For those of you who care about these things, my welfare, I’m back to work tomorrow. Paid work that is. I haven’t had a day off from writing for months now. I’m on the third edit of The Penguin Variations, two chapters from the end.


In the same article Kennedy said she will edit her novels up to 175 times. So I’ve a fair way to go. Or perhaps it’s because her novels are more like anal sex than mine. If you don’t get it exactly right it can be painful.


Or perhaps it’s just that I’ve had more practice.


(Joke!)




Currently reading – Day by AL Kennedy (keep up!)

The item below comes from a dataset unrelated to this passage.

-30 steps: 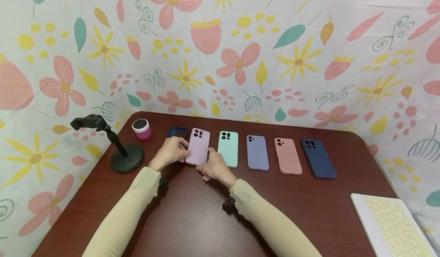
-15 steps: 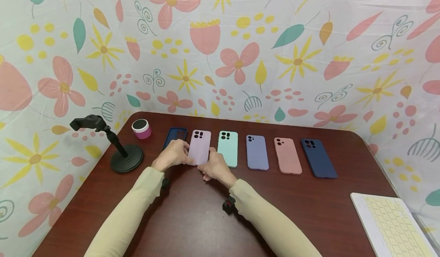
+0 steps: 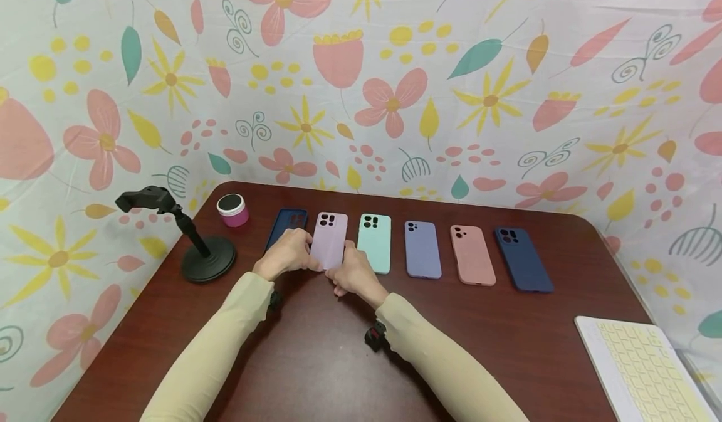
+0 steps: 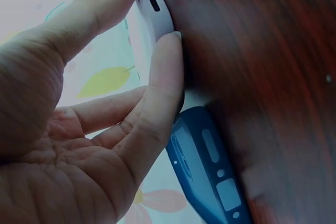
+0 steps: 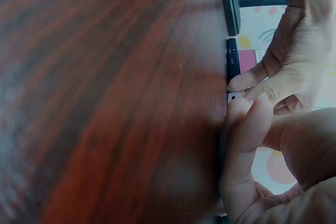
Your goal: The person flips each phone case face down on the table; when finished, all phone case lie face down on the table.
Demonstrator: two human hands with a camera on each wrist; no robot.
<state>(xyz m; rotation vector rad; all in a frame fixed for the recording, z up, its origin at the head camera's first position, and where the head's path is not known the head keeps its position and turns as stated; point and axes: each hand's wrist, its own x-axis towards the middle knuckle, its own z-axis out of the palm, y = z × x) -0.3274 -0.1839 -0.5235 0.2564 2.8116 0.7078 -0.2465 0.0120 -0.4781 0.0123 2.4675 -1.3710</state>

Currently listening to – Seventh Tree by Goldfrapp




Kennedy talking about Day

17
Feb
08

Writing Industry Conference

Last Saturday, 9th February 2008, I attended the Writing Industries Conference at Loughborough University. I wrote about my part in it in my blog last week but not about the whole shebang.

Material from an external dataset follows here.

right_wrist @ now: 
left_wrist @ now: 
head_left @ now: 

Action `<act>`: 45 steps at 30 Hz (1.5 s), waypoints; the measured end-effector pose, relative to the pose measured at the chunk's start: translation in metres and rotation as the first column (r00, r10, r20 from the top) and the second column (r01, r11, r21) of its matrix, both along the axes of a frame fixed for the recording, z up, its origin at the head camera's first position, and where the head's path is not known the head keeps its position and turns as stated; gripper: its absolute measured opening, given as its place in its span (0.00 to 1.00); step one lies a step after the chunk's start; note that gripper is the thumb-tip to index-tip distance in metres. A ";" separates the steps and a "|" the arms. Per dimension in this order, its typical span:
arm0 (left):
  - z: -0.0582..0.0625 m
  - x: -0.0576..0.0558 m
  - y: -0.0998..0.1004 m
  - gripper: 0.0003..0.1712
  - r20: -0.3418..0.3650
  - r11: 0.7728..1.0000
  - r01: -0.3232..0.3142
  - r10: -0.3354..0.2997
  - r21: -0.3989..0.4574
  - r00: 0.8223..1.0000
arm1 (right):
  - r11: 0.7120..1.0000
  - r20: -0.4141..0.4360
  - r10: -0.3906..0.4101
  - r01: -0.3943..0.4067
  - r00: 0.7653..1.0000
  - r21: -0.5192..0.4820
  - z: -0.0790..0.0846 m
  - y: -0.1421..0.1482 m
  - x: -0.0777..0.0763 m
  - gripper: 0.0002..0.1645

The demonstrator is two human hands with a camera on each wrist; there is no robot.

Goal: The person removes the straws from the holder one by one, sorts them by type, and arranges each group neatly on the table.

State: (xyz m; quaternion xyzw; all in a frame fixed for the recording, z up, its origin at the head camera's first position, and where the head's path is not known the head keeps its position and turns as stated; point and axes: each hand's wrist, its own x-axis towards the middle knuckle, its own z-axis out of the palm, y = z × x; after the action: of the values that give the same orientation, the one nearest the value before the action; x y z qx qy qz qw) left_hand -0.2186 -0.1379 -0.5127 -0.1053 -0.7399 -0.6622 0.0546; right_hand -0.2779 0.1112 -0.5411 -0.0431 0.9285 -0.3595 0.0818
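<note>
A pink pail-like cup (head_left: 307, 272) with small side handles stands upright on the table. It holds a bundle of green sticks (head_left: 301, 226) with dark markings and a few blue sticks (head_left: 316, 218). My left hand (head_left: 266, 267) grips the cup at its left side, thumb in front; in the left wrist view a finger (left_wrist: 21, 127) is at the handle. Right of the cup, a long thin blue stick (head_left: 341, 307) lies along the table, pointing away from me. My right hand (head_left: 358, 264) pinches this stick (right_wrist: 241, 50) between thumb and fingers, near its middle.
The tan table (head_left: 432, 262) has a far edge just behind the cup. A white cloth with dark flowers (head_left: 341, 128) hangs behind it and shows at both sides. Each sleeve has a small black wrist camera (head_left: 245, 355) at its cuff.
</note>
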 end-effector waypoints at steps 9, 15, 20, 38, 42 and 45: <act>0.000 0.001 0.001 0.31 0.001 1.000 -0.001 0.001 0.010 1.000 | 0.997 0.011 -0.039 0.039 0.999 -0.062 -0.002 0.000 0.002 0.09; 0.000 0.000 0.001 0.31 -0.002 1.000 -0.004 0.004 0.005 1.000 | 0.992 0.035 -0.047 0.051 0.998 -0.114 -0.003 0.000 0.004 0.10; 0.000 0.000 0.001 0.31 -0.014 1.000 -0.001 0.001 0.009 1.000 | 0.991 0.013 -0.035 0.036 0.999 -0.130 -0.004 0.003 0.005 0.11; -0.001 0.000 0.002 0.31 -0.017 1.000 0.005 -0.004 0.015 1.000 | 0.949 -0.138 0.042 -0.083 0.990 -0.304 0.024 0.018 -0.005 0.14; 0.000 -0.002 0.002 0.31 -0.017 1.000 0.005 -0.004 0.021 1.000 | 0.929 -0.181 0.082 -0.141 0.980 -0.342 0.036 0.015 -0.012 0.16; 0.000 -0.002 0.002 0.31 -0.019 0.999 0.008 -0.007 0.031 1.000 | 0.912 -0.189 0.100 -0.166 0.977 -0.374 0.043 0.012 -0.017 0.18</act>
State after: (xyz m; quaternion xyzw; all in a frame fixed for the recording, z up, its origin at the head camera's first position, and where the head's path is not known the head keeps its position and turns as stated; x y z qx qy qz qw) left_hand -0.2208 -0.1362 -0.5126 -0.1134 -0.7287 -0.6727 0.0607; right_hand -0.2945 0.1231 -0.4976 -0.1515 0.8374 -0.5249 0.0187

First off it was arranged by the Literature Network. They are an amalgamation of the Leicestershire, Nottinghamshire and Derbyshire literature development departments at each of their respective councils.
The aim of the conference was clear. While other conferences, events etc focus on the act of writing itself the WIC would be about the industry of writing, how to make and establish a career in it. How to make money.


The day started with a keynote speech by Stephen Booth. He’s a crime writer. Although I have to admit I never heard of him he gave a very good talk. And he was an example of his own methods. He said writers have to get out there. If people don’t know who you are, they are not going to buy your books.


(Note to self – Mark Brown mentioned a Me and Mickie James fan-club on my facebook page. After all Me and Mickie James is about a pop group and a fan-club would be a nice thing. Since then I have been thinking of getting badges made and other promotional paraphernalia. I will do this.)


(Note to others – I do like crime fiction. I have read everything by Dashiell Hammett, Raymond Chandler, and James M Cain. In fact, The Postman Always Rings Twice is one of my favourite books, probably my favourite short book. If I had more time I would read it now.)


Throughout the day there were three sessions running at any one time. For example Careers for Writing in Television, Writing for Children, Routes into Poetry, Working in the Community, Producing Live Literature and so on.


I picked up on some good tips. For example, all scripts for the BBC go through the Writers Room. If they like your writing they will get back to you. They probably won’t produce what you send in but you might get taken on and tasked to write for Doctors, then Eastenders, then Casualty, then if you are very lucky and very good, you will get your own show.


Michelle ‘Mother’ Hubbard talked of making the change from doing performance poetry as a hobby to a profession. Getting business cards made, and acknowledgement slips, sorting out your tax.


I don’t want to write for tv as it happens or be a performance poet but I did enjoy every minute of the day. I felt alive.


Writing is a lonely thing you see so it is great to be around people even for a short time who are trying to do the same thing as you. You can go mad sometimes.


B S Johnson, a writer, railed against the publishing industry. He saw that editors, publishers, publicists, secretaries, agents, in fact everyone could make a living from writing except perhaps the writers himself.


He set up an almost unique arrangement, through force of his own will, with his publisher. He would be paid a wage in return for writing his books.


It didn’t exactly work out. He killed himself. As did Hemingway (blew his brains out), Richard Brautigan (ditto), Hunter S Thompson (ditto ditto).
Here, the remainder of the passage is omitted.